Exercise description ->
The answer is the set of lines that include "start", copied from the data below.

Dataset content ->
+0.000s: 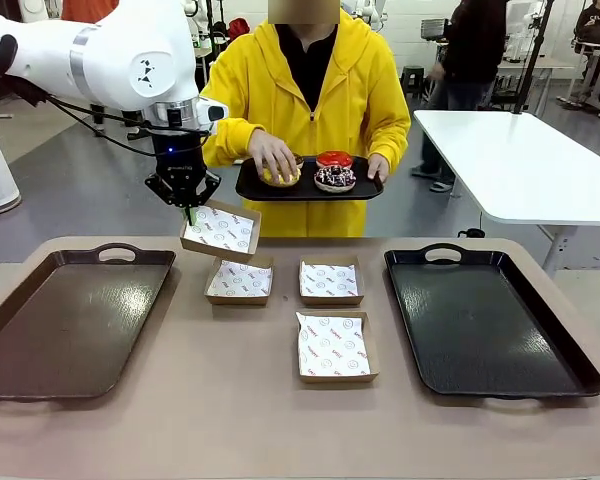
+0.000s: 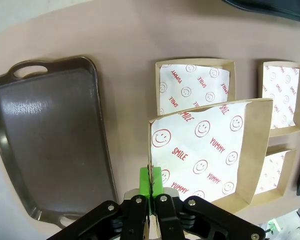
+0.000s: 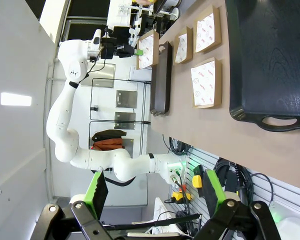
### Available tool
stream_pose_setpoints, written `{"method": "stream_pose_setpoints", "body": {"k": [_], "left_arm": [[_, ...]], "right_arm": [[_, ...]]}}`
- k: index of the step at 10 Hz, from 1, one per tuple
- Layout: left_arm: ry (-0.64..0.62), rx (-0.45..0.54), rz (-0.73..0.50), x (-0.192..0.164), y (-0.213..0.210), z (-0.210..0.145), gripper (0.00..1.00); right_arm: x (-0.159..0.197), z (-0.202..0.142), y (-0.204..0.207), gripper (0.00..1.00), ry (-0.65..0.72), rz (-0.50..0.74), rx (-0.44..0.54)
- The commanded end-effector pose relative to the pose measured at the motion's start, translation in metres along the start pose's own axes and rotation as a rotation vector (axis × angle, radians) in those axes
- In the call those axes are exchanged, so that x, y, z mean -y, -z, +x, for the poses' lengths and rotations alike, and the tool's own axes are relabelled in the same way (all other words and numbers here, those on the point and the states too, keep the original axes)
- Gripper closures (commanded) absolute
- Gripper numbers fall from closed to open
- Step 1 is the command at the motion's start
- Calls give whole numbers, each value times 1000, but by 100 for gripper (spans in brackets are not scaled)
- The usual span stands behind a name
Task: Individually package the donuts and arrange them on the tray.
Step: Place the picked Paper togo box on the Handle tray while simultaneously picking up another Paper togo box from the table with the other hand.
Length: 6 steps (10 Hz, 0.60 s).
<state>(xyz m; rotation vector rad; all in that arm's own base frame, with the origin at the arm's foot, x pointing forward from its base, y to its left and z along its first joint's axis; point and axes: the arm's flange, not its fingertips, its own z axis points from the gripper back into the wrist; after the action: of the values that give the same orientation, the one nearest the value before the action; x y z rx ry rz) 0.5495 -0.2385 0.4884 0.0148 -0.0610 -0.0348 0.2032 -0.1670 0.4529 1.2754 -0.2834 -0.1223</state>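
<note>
A person at the far side holds a small black tray [image 1: 255, 188] carrying the donuts: a yellow one [image 1: 280, 177] under their hand, a glossy red one [image 1: 334, 158] and a dark purple sprinkled one [image 1: 334, 179]. My left gripper [image 1: 190, 210] [image 2: 150, 182] is shut on the rim of a paper-lined cardboard box [image 1: 221, 230] [image 2: 210, 150], which hangs tilted above the table. Three more lined boxes [image 1: 239, 280] [image 1: 330, 281] [image 1: 335, 347] lie flat on the table. My right gripper [image 3: 155, 192] stands open with nothing between its green-padded fingers, off the table's near side.
A large brown tray [image 1: 70, 320] [image 2: 50, 145] lies on the table's left, and a large black tray [image 1: 485, 320] [image 3: 270, 55] on its right. A white table [image 1: 520, 160] stands behind at the right, with other people farther back.
</note>
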Motion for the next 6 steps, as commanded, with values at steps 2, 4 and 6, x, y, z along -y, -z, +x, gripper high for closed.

Output of the exercise ->
- The commanded end-effector pose relative to the pose measured at the motion's start, translation in metres along the start pose's own axes and rotation as a rotation vector (axis × angle, radians) in those axes
- Step 1 is the command at the motion's start

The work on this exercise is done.